* **Exercise**
Quote the entries below from the line with "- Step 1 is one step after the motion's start" through the line with "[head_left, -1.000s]", both ends included, and only those lines.

BEGIN Material for this exercise

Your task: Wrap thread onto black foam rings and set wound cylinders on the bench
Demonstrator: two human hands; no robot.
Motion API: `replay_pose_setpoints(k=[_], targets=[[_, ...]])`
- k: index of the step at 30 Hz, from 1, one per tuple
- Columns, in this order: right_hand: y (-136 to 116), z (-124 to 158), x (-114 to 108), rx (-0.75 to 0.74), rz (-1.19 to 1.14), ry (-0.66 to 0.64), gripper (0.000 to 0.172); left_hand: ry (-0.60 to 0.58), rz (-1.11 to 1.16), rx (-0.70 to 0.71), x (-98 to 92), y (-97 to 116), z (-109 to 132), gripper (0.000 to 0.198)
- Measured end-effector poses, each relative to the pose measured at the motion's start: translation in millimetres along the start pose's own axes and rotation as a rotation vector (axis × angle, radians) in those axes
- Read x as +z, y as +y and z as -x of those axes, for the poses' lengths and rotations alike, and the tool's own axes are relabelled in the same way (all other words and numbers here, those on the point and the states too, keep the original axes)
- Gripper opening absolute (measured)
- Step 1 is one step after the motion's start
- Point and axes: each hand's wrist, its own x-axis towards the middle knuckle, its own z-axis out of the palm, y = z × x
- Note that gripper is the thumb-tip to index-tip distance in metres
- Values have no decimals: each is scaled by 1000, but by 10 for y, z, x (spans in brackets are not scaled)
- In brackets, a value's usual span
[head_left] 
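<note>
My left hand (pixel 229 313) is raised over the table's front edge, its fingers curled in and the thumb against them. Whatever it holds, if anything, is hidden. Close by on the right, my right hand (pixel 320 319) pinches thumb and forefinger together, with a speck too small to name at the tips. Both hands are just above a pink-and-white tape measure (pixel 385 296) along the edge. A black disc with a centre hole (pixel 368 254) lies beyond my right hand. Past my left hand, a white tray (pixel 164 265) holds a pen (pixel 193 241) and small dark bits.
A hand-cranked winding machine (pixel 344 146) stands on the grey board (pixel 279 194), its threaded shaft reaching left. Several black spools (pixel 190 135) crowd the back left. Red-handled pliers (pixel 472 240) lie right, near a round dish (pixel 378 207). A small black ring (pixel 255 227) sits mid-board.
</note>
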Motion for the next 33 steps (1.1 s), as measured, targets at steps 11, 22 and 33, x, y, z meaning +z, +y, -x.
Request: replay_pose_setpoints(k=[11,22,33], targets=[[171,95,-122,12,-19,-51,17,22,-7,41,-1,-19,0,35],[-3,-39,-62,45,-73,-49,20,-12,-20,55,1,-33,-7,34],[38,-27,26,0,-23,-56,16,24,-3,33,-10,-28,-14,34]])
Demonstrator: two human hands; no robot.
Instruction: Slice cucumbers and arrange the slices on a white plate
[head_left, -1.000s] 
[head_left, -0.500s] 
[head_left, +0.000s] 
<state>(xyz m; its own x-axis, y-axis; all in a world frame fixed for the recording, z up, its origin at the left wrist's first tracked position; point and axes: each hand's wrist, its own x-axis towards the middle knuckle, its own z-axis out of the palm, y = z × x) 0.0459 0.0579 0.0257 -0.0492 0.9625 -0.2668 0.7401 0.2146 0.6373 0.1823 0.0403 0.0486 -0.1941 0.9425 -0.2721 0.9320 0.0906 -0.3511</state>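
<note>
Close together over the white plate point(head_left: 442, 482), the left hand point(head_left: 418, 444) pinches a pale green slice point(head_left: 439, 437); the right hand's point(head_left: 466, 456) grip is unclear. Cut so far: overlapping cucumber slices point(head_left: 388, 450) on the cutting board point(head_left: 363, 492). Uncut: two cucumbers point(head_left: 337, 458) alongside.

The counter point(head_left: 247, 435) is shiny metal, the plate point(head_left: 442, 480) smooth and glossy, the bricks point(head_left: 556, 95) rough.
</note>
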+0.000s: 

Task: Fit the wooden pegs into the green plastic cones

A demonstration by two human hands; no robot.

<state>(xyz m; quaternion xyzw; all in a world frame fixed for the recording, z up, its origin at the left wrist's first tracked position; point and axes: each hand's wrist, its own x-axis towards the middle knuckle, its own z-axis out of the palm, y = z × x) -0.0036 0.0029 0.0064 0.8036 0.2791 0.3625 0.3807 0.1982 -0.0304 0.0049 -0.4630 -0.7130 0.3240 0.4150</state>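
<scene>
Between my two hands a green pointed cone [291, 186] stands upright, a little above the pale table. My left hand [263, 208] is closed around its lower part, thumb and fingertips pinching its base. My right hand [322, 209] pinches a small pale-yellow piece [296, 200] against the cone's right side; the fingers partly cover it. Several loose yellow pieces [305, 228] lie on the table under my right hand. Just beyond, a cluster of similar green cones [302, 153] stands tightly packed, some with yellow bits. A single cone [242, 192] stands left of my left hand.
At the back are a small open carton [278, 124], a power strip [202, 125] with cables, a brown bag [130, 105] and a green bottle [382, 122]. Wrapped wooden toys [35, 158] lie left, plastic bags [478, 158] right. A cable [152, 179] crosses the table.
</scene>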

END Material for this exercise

* **Task solution**
- Step 1 is one step after the motion's start
- Point and axes: each hand's wrist, its own x-axis towards the middle knuckle, its own z-axis out of the palm, y = z × x
- Note that gripper is the thumb-tip to index-tip distance in metres
- Values have no decimals: each is scaled by 1000, but by 10 for y, z, x (spans in brackets are not scaled)
- In brackets, a value's usual span
[head_left] 
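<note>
My left hand (pixel 229 313) is raised over the table's front edge, its fingers curled in and the thumb against them. Whatever it holds, if anything, is hidden. Close by on the right, my right hand (pixel 320 319) pinches thumb and forefinger together, with a speck too small to name at the tips. Both hands are just above a pink-and-white tape measure (pixel 385 296) along the edge. A black disc with a centre hole (pixel 368 254) lies beyond my right hand. Past my left hand, a white tray (pixel 164 265) holds a pen (pixel 193 241) and small dark bits.
A hand-cranked winding machine (pixel 344 146) stands on the grey board (pixel 279 194), its threaded shaft reaching left. Several black spools (pixel 190 135) crowd the back left. Red-handled pliers (pixel 472 240) lie right, near a round dish (pixel 378 207). A small black ring (pixel 255 227) sits mid-board.
</note>
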Motion for the next 33 steps (1.1 s), as measured, targets at steps 11, 22 and 33, x, y, z meaning +z, +y, -x.
Request: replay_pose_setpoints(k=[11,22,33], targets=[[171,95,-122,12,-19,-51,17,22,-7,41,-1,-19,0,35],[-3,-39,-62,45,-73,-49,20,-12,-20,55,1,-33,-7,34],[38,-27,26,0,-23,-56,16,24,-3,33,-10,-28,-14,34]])
Demonstrator: two human hands; no robot.
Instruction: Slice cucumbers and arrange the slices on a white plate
[head_left, -1.000s] 

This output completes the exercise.